Every single startup’s dream is to get acquired or go public for big bucks. In the fintech world, the acquirers are the large financial institutions like Fidelity, BlackRock, JP Morgan, and Bank of America with billions of dollars on their balance sheets. To them, spending a few hundred million is chump change. If they can find the right technology, they can easily market the product across their respective enormous platforms.
BlackRock did just that recently by announcing the acquisition of FutureAdvisor, a robo-adviser based out of San Francisco. You may recall I invited Bo Lu, the co-founder to play tennis at my club a year ago to learn more about his company and whack a few balls. Here’s the post with my Q&A. Since the hit, I didn’t hear too much about FutureAdvisor until this big acquisition.

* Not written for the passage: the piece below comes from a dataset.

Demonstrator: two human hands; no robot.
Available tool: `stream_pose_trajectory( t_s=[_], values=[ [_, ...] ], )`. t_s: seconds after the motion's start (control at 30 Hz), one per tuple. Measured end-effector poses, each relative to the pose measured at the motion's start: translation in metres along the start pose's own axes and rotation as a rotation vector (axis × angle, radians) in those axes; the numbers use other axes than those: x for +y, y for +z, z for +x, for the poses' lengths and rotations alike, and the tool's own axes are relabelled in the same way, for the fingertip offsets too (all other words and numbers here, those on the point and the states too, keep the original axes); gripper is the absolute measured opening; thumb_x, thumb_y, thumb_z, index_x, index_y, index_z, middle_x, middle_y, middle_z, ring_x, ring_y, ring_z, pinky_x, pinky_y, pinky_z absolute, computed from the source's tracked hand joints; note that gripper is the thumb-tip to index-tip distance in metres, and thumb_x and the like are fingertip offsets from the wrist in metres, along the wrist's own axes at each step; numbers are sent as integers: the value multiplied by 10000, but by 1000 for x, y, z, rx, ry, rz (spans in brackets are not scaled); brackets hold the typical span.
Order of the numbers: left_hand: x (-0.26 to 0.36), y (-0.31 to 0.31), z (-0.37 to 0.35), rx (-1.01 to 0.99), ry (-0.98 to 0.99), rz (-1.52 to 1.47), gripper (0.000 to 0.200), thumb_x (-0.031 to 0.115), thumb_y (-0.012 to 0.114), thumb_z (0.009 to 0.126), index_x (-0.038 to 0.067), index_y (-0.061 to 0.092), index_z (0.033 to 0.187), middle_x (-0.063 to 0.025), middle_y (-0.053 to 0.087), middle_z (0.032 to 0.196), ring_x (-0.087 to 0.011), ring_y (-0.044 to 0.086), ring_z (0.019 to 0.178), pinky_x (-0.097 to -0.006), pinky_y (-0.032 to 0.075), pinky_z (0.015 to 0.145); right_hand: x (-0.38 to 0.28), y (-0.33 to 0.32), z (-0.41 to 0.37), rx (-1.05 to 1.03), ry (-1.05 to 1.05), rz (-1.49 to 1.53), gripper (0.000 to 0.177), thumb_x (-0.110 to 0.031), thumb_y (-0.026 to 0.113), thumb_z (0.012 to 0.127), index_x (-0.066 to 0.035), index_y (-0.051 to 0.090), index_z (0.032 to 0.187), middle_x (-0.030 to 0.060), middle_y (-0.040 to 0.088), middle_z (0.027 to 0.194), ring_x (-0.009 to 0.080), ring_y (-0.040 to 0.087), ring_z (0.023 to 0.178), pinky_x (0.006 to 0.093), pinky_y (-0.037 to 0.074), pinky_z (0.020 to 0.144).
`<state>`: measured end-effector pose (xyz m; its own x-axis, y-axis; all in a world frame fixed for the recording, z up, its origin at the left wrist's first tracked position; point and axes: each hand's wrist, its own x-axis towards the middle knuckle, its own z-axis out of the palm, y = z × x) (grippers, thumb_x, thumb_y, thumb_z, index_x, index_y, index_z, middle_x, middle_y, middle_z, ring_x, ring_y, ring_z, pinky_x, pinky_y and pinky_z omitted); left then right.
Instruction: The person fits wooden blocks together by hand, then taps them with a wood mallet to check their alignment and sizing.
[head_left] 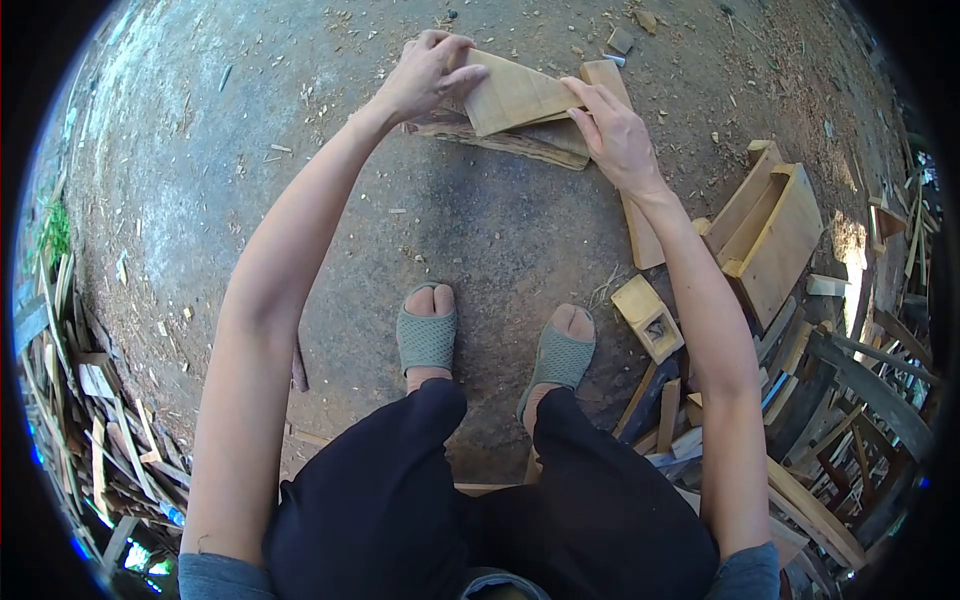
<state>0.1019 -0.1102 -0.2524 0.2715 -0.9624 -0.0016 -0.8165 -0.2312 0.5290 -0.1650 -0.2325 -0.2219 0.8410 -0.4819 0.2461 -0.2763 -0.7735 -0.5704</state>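
Observation:
A pale, flat wooden piece with slanted edges (520, 95) is held between my two hands at the top centre. My left hand (430, 78) grips its upper left corner, thumb on the top face. My right hand (612, 130) pinches its right end, where a second thin board shows just beneath. Under these lies a rough-edged plank (500, 142) on the ground. A long narrow board (640, 225) runs beneath my right hand and wrist.
An open wooden box (790, 240) stands at the right, with a wooden block with a slot (648, 312) nearer my feet. Scrap wood is piled at the right (820, 500) and left (120, 430). A small dark block (620, 40) lies at the top; shavings dot the ground.

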Motion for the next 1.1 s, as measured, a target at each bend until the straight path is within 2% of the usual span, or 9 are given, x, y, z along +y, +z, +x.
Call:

Only the insiders know the exact price of the sale, which is to be finalized by the end of 2015. But according to The Financial Times and RIABiz, the price is somewhere around $152M. That’s a very nice 100% jump since their Series B round in 2014 where they raised $15.5M at a $75M capitalization. Their overall funding is estimated at $21.5M.

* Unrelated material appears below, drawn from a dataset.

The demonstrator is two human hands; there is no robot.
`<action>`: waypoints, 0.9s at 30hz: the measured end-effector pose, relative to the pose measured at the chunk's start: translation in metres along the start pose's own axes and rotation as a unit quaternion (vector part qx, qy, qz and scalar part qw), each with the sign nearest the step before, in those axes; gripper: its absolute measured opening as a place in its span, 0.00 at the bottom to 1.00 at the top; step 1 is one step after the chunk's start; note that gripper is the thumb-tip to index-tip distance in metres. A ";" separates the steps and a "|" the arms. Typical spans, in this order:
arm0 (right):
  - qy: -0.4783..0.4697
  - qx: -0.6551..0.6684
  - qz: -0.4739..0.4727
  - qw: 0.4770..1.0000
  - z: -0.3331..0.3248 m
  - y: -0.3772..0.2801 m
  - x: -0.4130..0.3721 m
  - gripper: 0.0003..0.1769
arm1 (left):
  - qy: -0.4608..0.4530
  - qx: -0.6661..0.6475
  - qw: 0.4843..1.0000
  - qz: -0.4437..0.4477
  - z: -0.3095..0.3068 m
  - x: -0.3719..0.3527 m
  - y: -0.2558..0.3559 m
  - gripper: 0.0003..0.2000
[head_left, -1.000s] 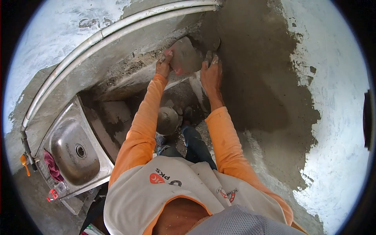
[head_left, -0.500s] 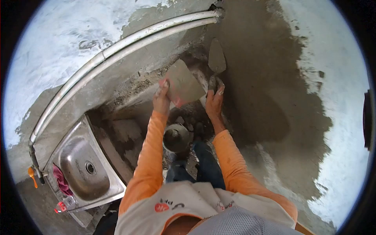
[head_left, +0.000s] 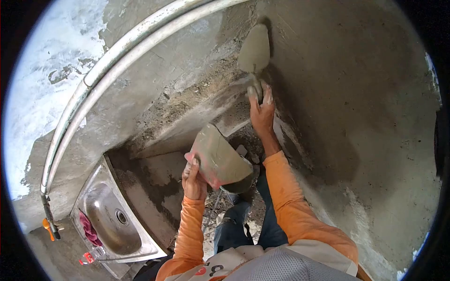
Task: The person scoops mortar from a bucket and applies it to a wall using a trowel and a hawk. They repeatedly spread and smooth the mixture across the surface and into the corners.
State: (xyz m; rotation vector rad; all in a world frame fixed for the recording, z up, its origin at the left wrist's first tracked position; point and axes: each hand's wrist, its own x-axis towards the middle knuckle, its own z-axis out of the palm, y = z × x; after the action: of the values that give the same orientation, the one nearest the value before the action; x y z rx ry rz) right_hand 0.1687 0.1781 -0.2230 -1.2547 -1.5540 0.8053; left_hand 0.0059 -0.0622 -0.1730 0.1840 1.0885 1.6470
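My left hand (head_left: 192,181) is closed on the near edge of a pinkish-red flat board (head_left: 219,152), its face coated in grey mortar. The board hangs tilted above the floor and overlaps a bucket (head_left: 240,185) below it. My right hand (head_left: 262,110) grips the handle of a pointed trowel (head_left: 255,49), fingers wrapped round it. Grey mortar covers the blade, which lies close to the corner where the two walls meet, its tip pointing up and away.
A steel sink (head_left: 110,225) stands at lower left, with a dark red cloth (head_left: 89,228) and a plastic bottle (head_left: 93,255) on its edge. Two pale pipes (head_left: 86,89) curve along the left wall to an orange-handled tap (head_left: 48,229). Damp grey plaster (head_left: 356,93) covers the right wall.
My right hand has raised the trowel further up along the wall corner. The board in my left hand has dropped lower and tilted, now overlapping the bucket. The whole view has shifted.
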 end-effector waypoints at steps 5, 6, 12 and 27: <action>-0.040 0.086 0.035 0.995 0.000 -0.040 0.050 0.39 | 0.002 0.005 1.000 -0.008 0.000 -0.016 -0.002 0.15; -0.040 0.087 0.037 0.995 0.005 -0.036 0.056 0.39 | 0.005 0.005 1.000 -0.005 -0.001 -0.016 -0.005 0.15; 0.053 0.043 -0.033 0.997 0.030 -0.029 0.089 0.26 | 0.018 -0.015 1.000 -0.004 0.003 -0.019 -0.017 0.14; -0.006 0.078 -0.004 0.997 0.017 -0.043 0.088 0.27 | 0.001 -0.009 1.000 -0.014 0.010 -0.024 -0.017 0.16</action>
State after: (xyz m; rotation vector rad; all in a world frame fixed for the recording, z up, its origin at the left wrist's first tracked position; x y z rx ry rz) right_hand 0.1358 0.2536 -0.1669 -1.1313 -1.4738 0.9129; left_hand 0.0333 -0.0770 -0.1697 0.1535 1.0727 1.6319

My initial reaction was one of excitement for everyone at FutureAdvisor. I believe we’re in a private company bubble and I was beginning to wonder, as I do for most money-losing startups, whether or not they’d make it. Finding a gorilla to sell to is exactly what every startup should be doing now.
A 2X return on capital in one year is pretty good for the venture capitalists, especially compared to the return of the S&P 500 during the same time period. If the two co-founders own 20% of the company, that’s a cool $30M each.
But most of us are not founders. Most of us are just employees with tiny shares in a company looking to partake in the technology boom. Let’s look at the acquisition from an employee’s perspective and learn why getting acquired might not be such a great idea.